Hermitagehügel, Pontoise
Camille Pissarro (1830-1903)
Hermitagehügel, Pontoise
1873
Öl auf Leinwand
H. 61; B. 73 cm
© RMN-Grand Palais (Musée d'Orsay) / Hervé Lewandowski

Coteau de l'Hermitage, Pontoise [Hermitagehügel, Pontoise]


Die Lage von Pontoise auf einem steil abfallenden Ufer der Oise führt zu ganz ungewöhnlichen Kompositionen und stellt ein nahezu unerschöpfliches Motiv für Pissarro dar. Ihm gefällt vor allem die zugleich ländliche und städtische Umgebung.
Auf diesem Gemälde, das sich durch seinen fragmentierten Pinselstrich und seine gebrochene Farbpalette in Blau, Grün, Grau und Beige auszeichnet, spielt der Künstler mit dem Kontrast der gewundenen Linienbewegung des Hügels und der Bäume einerseits und der geradlinigen Silhouetten der Häuser andererseits.

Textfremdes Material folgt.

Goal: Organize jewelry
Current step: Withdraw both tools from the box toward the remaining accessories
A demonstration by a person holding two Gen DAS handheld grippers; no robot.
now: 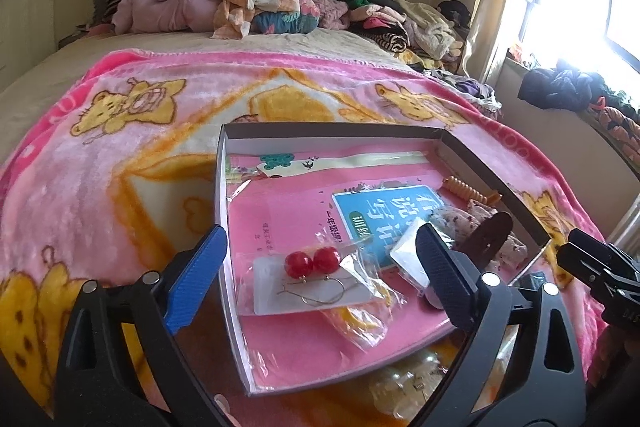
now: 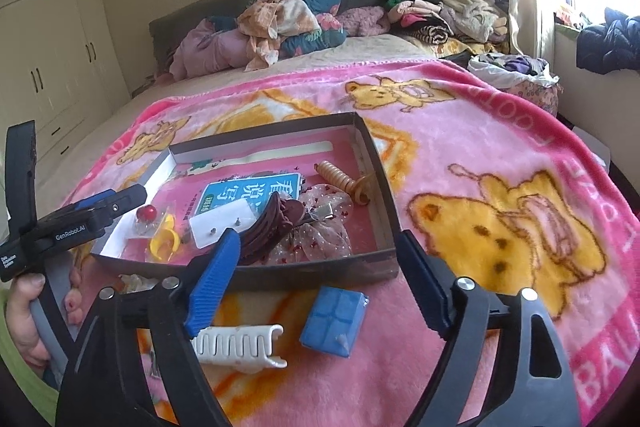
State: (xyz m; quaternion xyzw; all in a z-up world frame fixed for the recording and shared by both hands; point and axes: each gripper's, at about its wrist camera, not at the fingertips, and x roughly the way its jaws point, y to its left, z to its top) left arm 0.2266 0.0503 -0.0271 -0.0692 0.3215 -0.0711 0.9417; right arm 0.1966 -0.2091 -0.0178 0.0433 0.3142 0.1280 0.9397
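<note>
We hold the left gripper spread over red earrings in the box, frame centre | right gripper spread above white clip, lower centre

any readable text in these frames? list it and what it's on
"GenRobot.AI": side of the left gripper.
"BA", cut off by the frame edge: pink blanket.
Large Chinese characters on the book's blue panel: not reliably readable.
Small white print near the left gripper's handle: too small.

Pink blanket with yellow bears, red bead earrings, blue box, seemingly white comb
</note>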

Durch die erstaunliche Behandlung der bebauten Parzelle wird die Eigentümlichkeit der dadurch entstandenen Fläche verstärkt. Wie üblich hat Pissarro dasselbe Motiv wiederverwendet, doch dieses Mal bei Schneestimmung. Auch Monet malte vertraute Landschaften gern bei unterschiedlichen Lichtbedingungen. Es sei noch darauf hingewiesen, dass während der Zeit in Pontoise Paul Cézanne oft an der Seite seines Freundes arbeitete. Durch dieses intensive Zusammensein beeinflussten die beiden Künstler sich sehr stark gegenseitig.